• [What to work on]: After finding the line with "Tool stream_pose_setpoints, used" in the data below, set down exactly each line through the one with "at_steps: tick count", inclusive, and stop there.

[Material for this task Boundary: Start]

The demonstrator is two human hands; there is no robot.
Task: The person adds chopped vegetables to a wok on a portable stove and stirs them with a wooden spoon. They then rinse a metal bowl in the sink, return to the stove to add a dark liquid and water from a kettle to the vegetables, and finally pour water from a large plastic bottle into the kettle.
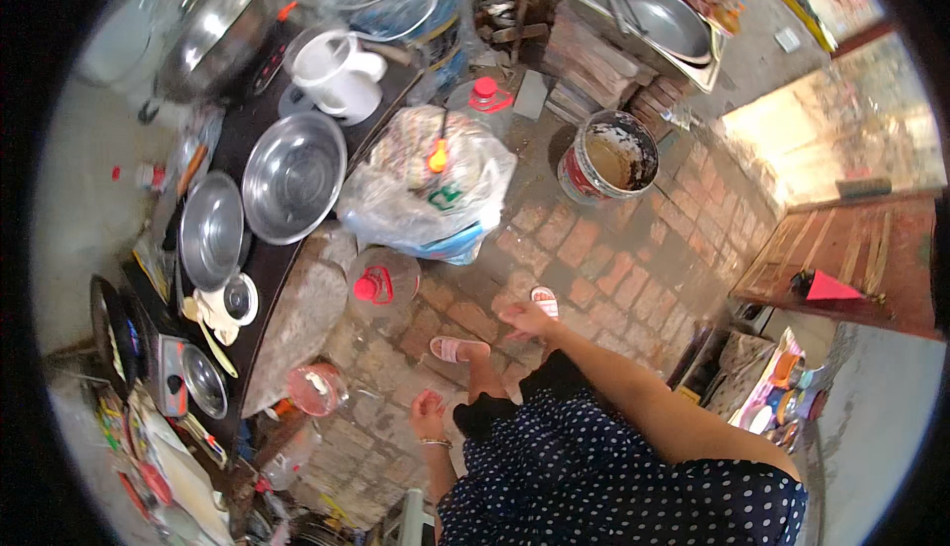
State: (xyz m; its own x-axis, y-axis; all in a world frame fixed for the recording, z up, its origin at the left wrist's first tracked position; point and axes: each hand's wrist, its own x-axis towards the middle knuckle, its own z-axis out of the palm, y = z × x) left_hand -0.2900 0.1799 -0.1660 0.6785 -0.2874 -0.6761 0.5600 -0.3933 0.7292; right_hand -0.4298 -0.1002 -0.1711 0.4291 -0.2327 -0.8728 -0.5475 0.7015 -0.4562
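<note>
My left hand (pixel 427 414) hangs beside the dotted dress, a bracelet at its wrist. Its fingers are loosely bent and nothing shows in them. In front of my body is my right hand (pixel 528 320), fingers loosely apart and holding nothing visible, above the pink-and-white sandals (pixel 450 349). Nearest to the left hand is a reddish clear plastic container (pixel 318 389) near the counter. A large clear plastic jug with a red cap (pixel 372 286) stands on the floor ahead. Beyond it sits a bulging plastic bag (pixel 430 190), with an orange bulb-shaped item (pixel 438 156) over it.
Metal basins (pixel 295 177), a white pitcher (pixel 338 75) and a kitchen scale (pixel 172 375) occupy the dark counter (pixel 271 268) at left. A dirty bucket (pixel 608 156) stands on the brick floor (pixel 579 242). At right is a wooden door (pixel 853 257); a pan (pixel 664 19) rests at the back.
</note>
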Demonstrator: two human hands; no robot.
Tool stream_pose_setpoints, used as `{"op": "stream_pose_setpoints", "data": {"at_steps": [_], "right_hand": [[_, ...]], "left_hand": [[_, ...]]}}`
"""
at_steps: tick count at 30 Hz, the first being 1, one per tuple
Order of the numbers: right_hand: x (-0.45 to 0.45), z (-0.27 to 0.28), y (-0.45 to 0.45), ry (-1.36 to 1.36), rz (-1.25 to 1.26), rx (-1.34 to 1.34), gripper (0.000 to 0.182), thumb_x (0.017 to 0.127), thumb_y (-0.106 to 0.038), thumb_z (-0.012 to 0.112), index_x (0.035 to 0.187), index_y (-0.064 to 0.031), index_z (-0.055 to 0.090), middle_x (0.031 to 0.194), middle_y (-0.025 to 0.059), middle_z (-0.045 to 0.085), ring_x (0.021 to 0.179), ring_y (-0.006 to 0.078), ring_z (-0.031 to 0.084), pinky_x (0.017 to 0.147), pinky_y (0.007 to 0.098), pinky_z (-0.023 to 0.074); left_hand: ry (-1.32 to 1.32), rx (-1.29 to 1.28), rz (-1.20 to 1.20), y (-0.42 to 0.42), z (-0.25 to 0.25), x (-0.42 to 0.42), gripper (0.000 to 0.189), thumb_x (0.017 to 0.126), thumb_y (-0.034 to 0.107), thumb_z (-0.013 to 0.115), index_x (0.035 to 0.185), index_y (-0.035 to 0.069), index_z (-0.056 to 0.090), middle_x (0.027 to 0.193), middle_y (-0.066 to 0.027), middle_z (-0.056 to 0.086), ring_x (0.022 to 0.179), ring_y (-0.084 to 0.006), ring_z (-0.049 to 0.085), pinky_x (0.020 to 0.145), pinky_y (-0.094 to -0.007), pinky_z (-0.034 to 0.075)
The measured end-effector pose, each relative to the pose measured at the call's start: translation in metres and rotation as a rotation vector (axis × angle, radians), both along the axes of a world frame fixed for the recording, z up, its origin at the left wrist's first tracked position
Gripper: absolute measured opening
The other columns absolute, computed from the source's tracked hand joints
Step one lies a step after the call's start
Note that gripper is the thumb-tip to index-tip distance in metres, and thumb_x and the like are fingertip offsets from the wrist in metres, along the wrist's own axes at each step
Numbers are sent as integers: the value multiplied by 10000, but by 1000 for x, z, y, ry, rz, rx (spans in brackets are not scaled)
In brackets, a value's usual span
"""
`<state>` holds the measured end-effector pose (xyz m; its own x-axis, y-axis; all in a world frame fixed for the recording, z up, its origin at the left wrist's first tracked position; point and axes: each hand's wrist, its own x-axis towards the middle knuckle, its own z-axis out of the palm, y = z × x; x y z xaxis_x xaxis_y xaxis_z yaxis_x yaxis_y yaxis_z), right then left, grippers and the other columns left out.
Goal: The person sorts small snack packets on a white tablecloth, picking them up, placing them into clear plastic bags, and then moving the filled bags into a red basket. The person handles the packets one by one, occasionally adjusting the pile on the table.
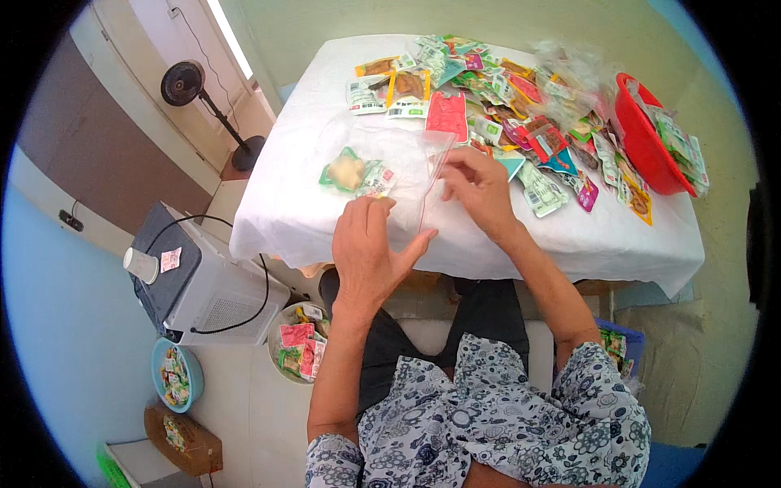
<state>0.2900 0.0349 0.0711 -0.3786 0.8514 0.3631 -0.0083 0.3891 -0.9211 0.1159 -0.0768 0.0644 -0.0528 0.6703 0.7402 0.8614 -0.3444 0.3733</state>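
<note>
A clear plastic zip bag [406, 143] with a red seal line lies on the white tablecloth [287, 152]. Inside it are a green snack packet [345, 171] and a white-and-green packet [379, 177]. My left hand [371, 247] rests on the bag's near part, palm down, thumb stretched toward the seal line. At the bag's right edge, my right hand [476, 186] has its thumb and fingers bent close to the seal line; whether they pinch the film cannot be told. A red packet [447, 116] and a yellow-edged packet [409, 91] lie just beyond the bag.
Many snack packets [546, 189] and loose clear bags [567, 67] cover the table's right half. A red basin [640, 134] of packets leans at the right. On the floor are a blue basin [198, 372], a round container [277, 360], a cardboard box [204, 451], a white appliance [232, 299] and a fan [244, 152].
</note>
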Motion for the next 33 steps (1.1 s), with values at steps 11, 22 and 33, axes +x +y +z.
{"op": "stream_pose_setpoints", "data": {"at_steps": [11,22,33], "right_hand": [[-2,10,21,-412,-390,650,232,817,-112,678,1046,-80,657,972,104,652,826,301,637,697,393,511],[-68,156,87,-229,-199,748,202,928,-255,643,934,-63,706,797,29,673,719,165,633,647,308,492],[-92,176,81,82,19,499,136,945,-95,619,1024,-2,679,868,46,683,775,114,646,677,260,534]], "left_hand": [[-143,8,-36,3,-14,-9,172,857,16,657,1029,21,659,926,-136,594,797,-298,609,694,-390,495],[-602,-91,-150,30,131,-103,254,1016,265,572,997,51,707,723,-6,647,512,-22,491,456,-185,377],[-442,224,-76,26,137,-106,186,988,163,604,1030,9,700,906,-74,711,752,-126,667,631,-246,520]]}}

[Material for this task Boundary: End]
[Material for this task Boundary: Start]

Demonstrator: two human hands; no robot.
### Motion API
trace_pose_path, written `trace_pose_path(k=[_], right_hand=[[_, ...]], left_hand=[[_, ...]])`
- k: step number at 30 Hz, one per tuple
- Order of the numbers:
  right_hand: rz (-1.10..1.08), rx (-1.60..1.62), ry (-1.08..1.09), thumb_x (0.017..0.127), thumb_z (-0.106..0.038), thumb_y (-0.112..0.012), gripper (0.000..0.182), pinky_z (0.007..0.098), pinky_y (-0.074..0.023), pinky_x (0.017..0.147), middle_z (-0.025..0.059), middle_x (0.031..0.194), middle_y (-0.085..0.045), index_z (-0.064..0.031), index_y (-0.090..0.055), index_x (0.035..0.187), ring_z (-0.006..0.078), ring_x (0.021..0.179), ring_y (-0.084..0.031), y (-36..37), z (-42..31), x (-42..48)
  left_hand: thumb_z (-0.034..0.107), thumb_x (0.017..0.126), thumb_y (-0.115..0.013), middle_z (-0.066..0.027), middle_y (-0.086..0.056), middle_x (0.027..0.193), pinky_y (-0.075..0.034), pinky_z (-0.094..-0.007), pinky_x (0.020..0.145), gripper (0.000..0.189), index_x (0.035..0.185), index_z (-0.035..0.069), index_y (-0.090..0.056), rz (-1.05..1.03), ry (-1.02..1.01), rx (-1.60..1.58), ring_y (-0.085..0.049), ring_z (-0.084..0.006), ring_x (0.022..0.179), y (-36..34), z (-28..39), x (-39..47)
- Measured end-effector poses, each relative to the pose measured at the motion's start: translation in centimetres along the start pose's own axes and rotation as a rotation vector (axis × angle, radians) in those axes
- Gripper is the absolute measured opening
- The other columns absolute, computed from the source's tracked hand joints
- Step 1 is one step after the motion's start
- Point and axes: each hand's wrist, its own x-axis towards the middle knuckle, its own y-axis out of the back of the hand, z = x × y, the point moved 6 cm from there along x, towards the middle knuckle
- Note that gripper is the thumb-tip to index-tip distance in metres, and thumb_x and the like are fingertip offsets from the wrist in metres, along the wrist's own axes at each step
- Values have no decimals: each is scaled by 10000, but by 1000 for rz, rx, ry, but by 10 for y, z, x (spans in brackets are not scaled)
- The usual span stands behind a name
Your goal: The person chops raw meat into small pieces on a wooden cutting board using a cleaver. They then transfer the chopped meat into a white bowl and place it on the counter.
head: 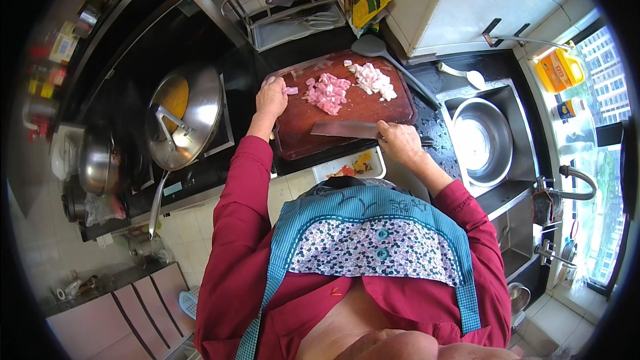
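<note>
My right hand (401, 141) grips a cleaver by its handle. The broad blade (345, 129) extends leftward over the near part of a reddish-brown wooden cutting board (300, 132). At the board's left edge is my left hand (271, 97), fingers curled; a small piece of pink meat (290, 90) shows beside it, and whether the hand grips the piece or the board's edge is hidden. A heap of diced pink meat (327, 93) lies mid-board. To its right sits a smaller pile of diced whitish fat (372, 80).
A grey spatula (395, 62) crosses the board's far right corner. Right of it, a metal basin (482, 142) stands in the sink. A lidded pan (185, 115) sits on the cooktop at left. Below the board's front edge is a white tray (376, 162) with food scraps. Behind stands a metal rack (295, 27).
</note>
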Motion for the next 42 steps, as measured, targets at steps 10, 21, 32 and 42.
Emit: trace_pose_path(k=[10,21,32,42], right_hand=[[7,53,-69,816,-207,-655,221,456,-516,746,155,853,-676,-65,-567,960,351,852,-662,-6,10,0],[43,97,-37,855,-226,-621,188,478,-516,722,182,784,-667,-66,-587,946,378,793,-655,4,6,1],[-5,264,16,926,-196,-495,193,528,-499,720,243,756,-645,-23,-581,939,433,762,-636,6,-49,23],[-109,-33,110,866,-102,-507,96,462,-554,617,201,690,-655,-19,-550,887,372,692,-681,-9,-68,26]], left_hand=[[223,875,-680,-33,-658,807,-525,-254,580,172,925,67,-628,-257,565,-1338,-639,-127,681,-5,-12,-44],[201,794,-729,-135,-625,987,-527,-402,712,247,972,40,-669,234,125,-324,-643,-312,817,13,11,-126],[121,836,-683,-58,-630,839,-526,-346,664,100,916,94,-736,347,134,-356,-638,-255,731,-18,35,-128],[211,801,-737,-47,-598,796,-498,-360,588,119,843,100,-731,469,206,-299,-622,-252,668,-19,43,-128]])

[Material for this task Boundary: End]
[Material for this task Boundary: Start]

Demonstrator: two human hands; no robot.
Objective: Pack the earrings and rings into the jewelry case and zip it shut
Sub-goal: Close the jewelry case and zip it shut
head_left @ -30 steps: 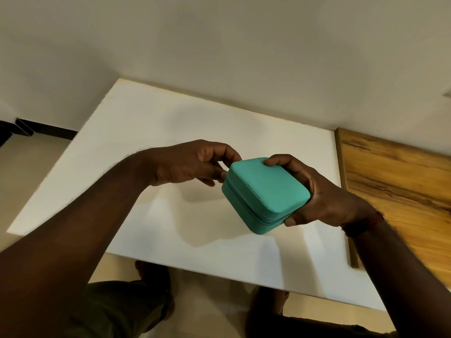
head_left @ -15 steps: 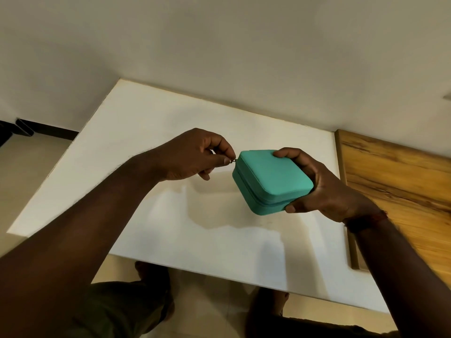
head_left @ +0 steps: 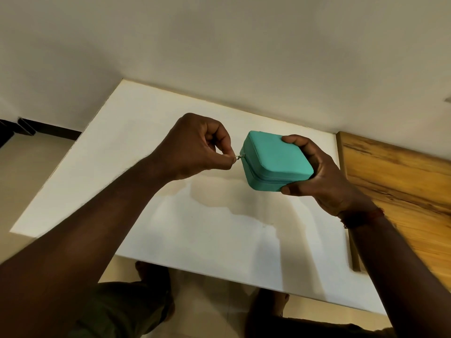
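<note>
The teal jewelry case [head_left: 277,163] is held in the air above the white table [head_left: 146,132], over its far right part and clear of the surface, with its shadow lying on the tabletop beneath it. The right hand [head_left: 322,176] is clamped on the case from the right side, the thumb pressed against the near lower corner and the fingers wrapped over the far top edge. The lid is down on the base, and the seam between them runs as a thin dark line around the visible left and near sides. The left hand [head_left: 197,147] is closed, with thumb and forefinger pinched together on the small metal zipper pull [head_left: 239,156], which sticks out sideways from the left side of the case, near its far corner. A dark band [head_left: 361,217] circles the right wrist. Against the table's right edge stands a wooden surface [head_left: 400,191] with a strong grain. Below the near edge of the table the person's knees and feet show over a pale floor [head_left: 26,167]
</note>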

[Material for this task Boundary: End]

• [The completed task]:
Tool stream_pose_setpoints, used as `{"op": "stream_pose_setpoints", "data": {"at_steps": [_], "right_hand": [[_, ...]], "left_hand": [[_, ...]]}}`
"""
at_steps: tick count at 30 Hz, the first being 1, one per tuple

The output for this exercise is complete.